## Task details
Pictures stay out of the copy. Retype exactly the lines below from the one with "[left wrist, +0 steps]" through the one with "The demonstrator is".

## Supplied material
- - -

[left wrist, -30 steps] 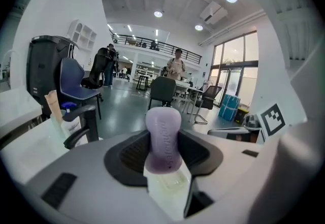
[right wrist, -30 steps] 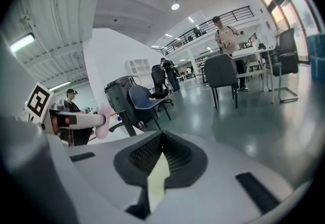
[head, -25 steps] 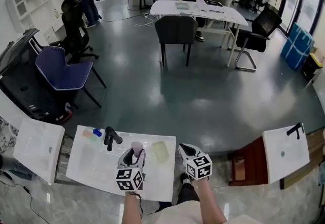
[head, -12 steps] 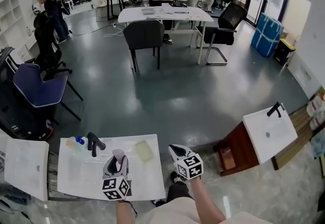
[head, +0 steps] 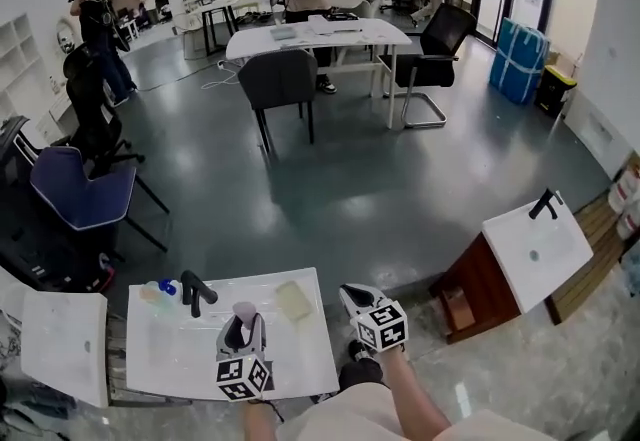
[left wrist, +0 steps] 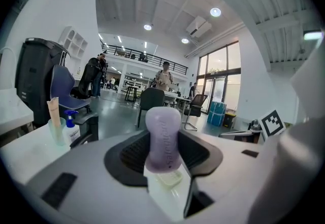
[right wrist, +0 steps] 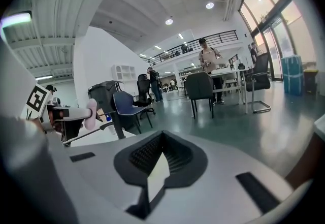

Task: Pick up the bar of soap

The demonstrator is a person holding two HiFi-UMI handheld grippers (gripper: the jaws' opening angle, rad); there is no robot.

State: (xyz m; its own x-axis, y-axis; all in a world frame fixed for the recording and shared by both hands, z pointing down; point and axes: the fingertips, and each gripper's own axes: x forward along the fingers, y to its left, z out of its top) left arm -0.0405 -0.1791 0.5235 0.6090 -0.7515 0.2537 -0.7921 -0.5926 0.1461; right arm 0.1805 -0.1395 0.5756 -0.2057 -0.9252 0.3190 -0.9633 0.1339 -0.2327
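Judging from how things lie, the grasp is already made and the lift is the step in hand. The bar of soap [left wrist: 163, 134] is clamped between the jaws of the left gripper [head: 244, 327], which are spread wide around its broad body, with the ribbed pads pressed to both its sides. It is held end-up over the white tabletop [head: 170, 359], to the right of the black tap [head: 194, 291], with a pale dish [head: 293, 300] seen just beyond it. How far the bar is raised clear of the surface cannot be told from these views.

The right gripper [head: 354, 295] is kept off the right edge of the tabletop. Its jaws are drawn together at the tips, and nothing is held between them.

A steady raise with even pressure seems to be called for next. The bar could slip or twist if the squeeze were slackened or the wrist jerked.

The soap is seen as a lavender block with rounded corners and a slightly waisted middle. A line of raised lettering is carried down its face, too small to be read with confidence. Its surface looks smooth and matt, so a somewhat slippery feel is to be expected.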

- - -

## Reply to the task
[left wrist, +0 steps] 
[right wrist, +0 steps] 

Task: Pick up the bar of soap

The demonstrator is a person holding two HiFi-UMI handheld grippers (gripper: the jaws' opening angle, rad); there is no robot.

The exercise output is complete.